5 Tips to Declutter and Tidy Up Your Home
“Watch out! Be on your guard against all kinds of greed; life does not consist in an abundance of possessions” (Luke 12:15).
Ever since she was a child, Marie Kondo has had a passion for organizing. Today, she is best known as the author of The Life-Changing Magic of Tidying Up: The Japanese Art of Decluttering and Organizing and her books have sold more than 5 million copies worldwide. While change is never an easy thing to do, here are five tips from Marie Kondo that could make a huge difference in your homeschool.
Trust the Process
Effective tidying involves only two essential actions: discarding and deciding where to store things. Of the two, tidying must start with discarding. We need to exercise self-control and resist storing our belongings until we have finished identifying what we really want and need to keep
Take Everything Out
Before choosing what to keep, collect everything that falls within the same category at one time. Take every last item out and lay everything in one spot. As soon as you think, “I wonder if it will fit in this drawer,” the work of discarding comes to a halt. You can think about where to put things when you’ve finished getting rid of everything you don’t need.
Ask One Simple Question
The best way to choose what to keep and what to throw away is to take each item in your hand and ask: “Does this spark joy?” If it does, keep it. If not, dispose of it. This is not only the simplest but also the most accurate yardstick by which to judge.

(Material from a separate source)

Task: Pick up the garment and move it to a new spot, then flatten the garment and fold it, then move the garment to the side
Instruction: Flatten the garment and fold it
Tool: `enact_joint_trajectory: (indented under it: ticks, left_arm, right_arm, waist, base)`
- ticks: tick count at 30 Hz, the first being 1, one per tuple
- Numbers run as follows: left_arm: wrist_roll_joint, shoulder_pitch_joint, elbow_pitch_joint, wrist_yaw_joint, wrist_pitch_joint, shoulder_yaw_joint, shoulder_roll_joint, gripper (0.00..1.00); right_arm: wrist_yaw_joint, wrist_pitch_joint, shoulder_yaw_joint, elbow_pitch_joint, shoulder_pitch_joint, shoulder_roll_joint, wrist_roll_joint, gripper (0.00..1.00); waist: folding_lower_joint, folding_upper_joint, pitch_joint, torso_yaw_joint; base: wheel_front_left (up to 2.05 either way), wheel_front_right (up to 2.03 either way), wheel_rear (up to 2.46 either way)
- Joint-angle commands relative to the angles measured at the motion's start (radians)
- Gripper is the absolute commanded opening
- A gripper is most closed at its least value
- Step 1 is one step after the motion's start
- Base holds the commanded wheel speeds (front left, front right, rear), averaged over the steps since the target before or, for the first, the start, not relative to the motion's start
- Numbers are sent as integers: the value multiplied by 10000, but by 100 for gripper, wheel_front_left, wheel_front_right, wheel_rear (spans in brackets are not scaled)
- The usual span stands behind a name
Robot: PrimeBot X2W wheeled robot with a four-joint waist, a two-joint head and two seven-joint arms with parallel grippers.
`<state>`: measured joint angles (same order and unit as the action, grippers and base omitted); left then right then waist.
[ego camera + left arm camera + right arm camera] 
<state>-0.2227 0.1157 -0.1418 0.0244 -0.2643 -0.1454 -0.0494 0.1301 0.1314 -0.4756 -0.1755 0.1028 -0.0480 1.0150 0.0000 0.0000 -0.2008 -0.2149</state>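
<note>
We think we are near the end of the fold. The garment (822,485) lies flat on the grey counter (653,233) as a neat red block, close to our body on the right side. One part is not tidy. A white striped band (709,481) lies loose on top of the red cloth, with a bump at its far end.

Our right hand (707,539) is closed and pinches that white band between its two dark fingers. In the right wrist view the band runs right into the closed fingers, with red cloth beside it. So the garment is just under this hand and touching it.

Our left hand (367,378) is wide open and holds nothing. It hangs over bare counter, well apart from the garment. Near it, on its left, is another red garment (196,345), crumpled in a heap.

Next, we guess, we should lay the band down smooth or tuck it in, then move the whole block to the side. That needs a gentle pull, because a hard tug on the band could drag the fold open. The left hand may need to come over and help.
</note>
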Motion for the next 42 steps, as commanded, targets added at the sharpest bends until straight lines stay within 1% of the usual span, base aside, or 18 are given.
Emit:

Start with clothes, then move to books, and finally things with sentimental value. If you reduce what you own in this order, your work will proceed with surprising ease. By starting with the easy things first and leaving the hardest for last, you can gradually hone your decision-making skills, so that by the end, it seems simple.
Store things vertically and avoid stacking for two reasons. First, if you stack things, you end up with what seems like inexhaustible storage space. The other reason is this: stacking is very hard on the things at the bottom.